Gli ardimentosi esploratori, grati
per i doni ricevuti, costernati per l’umore malinconico che aveva preso il
saggio, rimasero in silenzio senza neppure trovare la forza di ringraziare.
Egli, dopo essersi passata una mano sulla fronte, appoggiò il capo alla
spalliera del sedile e si addormentò. Alcuni servitori si avvicinarono ai
nostri gesticolando, come per dire : ogni tanto gli prende così, non c’è da
preoccuparsi. Quindi, con grande gentilezza, li accompagnarono agli
appartamenti loro destinati, dove trascorsero giorni di spensierata e
istruttiva vacanza. Terminato quel periodo di dolcezze, si decisero a tornare
in patria e, salutati dalla popolazione festante e commossa, intrapresero il
viaggio di ritorno. Ben custodita in una teca speciale, recarono in Europa la
pianta meravigliosa e anche i due esemplari di idropoti, che battezzarono Arthur e Mina in memoria del
pugile dadaista e della sua amata. Fecero una sosta a Ceylon per riposare e qui
si sistemarono in una piccola locanda dove dormirono e pasteggiarono
magnificamente. Un mattino, però, svegliandosi tutti alla stessa ora e
osservando il mare dalle loro stanze, ebbero l’impressione di aver sognato.
sabato 10 maggio 2014
IGNATIA AESTHETICA
Originaria dell’isola di Bensalem, l’Ignazia Aesthetica è una pianta
appartenente alla famiglia delle loganiacee ed è stata importata in Europa in
uno dei tanti Medioevi del passato. Fu il pugile esploratore Arthur Cravan ad
intuirne le prodigiose qualità, allorchè si recò nell’sola di Bensalem in sogno,
dopo una abbondante bevuta di Pernod in una bettola di Nanterre. E’ noto che,
in seguito, Arthur Cravan, imbarcatosi sulle coste messicane su un piccolo battello, con l’intenzione di
raggiungere la poetessa Mina Loy in Argentina, è scomparso nell’oceano
Atlantico e molti ritengono che ciò abbia a che fare con le proprietà della
misteriosa pianta. L’Ignazia Aesthetica
può infatti portare alla distruzione chi la coltiva, ma c’è chi sostiene che
essa possa anche guarire da molte gravi malattie e che perciò, come accade con numerosi esseri
viventi, non necessariamente vegetali, bisogna saperla prendere.
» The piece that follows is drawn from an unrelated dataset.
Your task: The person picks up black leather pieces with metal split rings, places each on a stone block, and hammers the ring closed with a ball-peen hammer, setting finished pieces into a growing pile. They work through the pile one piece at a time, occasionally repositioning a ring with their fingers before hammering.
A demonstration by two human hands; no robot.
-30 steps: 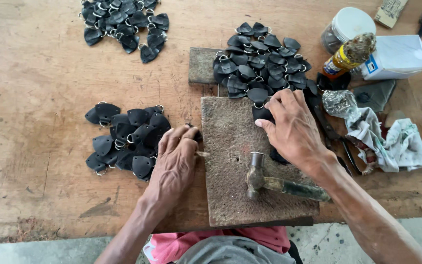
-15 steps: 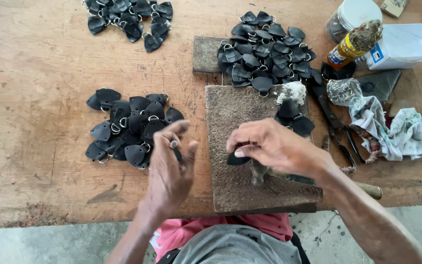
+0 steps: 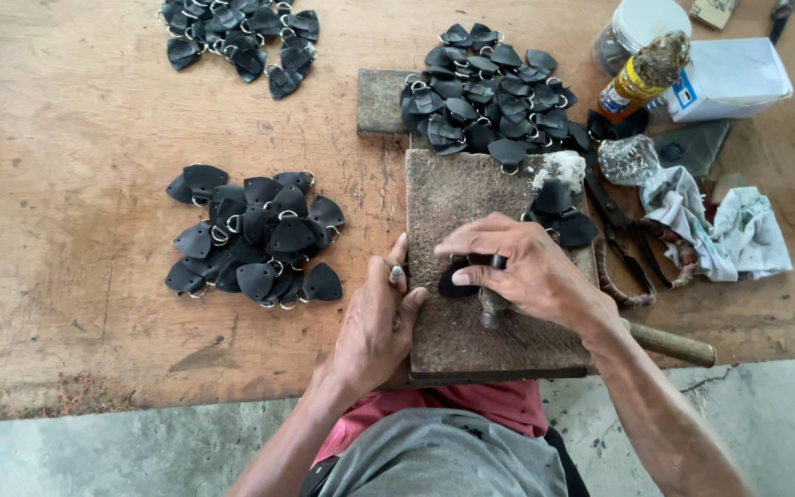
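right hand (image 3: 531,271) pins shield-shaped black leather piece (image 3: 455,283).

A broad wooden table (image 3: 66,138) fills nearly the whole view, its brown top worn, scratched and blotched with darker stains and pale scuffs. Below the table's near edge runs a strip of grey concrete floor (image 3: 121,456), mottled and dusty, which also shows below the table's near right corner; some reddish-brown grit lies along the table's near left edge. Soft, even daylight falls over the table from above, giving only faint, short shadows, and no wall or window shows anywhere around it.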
La precauzione principale è
quella di lasciarla crescere liberamente, perché la Ignazia Aesthetica non
tollera eccessi di cura e di controllo e tanto meno di essere piegata ad
esigenze puramente ornamentali. Vano e anche pericoloso è il tentativo di
descriverla, peraltro insistentemente compiuto anche oggi, da esegeti inconsapevoli
ed è diffusa l’opinione, peraltro non scientificamente suffragata, che tale
tentativo possa condurre alla follia. Se assunto in dosi eccessive, il succo
ricavato dalla spremitura delle sue foglie o dalla masticazione della sua
corteccia, provoca allucinazioni straordinarie. Tali allucinazioni non hanno
alcun rapporto con la realtà : esse non sono né profezie né premonizioni né
tanto meno suggerimenti di una qualche entità extraterrestre. Sono pure e
semplici finzioni delle quali dobbiamo accettare la natura fallace se vogliamo
ricavarne qualche elemento di verità.
Tanto per la sua delicatezza che
per l’improntitudine di molti improvvisati coltivatori, l’Ignazia Aeastetica è
oggi in via di estinzione e molti esemplari sono avvizziti nel giro di pochi
mesi. Il triste fenomeno ha reso questa pianta rara e ricercata, determinando
anche una straordinaria lievitazione del suo prezzo di mercato, cosicchè oggi
se ne apprezza più il valore monetario che la bellezza e le eccezionali
proprietà. Ciò è inaccettabile e non si
giustifica neppure alla luce delle spietate regole economiche che governano la
nostra società. Meglio sarebbe allora che anche le ultime Ignaziae Aestheticae
avvizzissero e non ne rimanesse che il ricordo, destinato anch’esso ad
affievolirsi nel tempo e infine a scomparire senza lasciare traccia.